The answer consists only of the lines from the beginning of the listing below to the line holding "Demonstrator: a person", inclusive, with every picture removed.

━━━━━ The data

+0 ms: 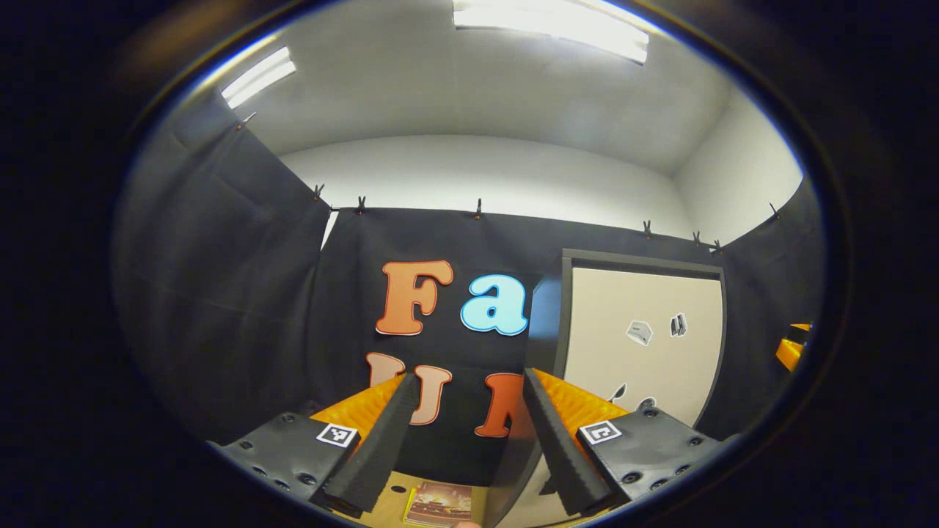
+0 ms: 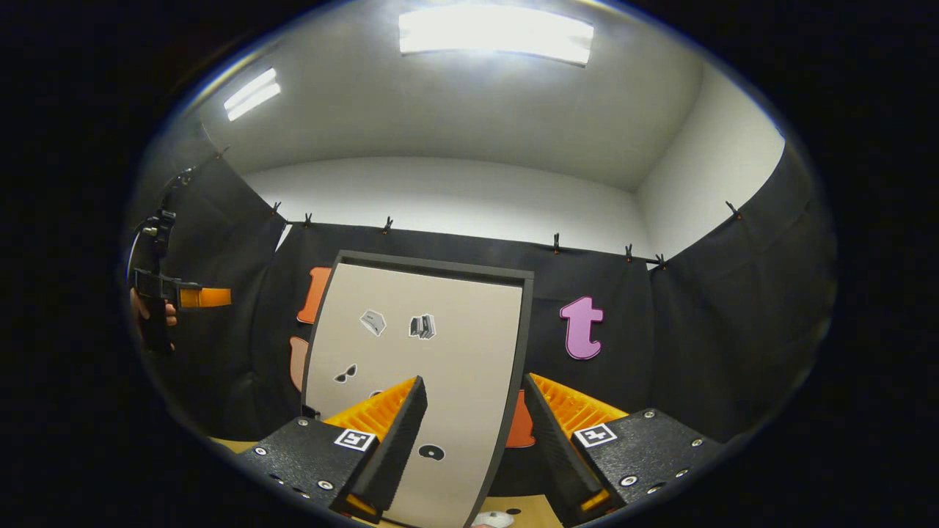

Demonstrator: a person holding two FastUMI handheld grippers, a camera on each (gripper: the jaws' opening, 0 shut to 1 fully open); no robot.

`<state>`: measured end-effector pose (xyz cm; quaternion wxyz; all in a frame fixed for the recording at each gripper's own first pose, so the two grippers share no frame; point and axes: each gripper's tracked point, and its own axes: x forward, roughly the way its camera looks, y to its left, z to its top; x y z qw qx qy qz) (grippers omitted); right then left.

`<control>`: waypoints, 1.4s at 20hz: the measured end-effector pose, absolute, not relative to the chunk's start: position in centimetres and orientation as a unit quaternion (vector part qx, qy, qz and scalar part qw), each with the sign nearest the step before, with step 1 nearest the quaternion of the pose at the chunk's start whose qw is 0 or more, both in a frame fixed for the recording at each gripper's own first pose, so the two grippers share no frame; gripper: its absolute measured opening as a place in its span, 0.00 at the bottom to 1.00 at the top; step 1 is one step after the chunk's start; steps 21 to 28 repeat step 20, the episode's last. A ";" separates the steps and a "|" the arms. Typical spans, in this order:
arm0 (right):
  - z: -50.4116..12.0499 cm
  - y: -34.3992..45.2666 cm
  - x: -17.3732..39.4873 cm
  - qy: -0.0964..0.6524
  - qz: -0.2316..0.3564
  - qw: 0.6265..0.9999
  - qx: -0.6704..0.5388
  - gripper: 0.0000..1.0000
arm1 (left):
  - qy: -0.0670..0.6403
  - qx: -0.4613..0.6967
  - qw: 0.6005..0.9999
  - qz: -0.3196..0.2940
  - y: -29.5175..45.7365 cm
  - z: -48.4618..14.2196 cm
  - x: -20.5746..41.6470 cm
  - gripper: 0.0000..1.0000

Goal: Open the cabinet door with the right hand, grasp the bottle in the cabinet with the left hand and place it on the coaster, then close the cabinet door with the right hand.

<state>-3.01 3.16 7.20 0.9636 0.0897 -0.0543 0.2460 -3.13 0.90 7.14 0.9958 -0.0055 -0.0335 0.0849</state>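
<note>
The cabinet [image 2: 418,352] stands ahead in the right gripper view, a tall box with a dark frame and a beige door carrying small stickers. The door looks shut and hides the inside. My right gripper [image 2: 475,381] is open and empty, its jaws framing the door's right edge, still apart from it. In the left gripper view the same cabinet [image 1: 638,337] is to the right, and my left gripper [image 1: 466,378] is open with nothing between its fingers. A flat brownish square, likely the coaster [image 1: 439,504], lies on the wooden table below the left gripper.
At the far left of the right gripper view, a hand holds the left gripper [image 2: 158,293] raised. An orange part of the right gripper [image 1: 792,345] shows at the right edge. A small white object [image 2: 493,519] lies on the table [image 2: 528,506] before the cabinet.
</note>
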 end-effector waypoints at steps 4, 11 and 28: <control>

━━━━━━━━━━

Expected answer:
+0 ms: 
+0 ms: 

Demonstrator: a person holding two FastUMI handheld grippers, a camera on each (gripper: the jaws' opening, 0 shut to 1 fully open); no robot.

Nothing remains to be added to the output.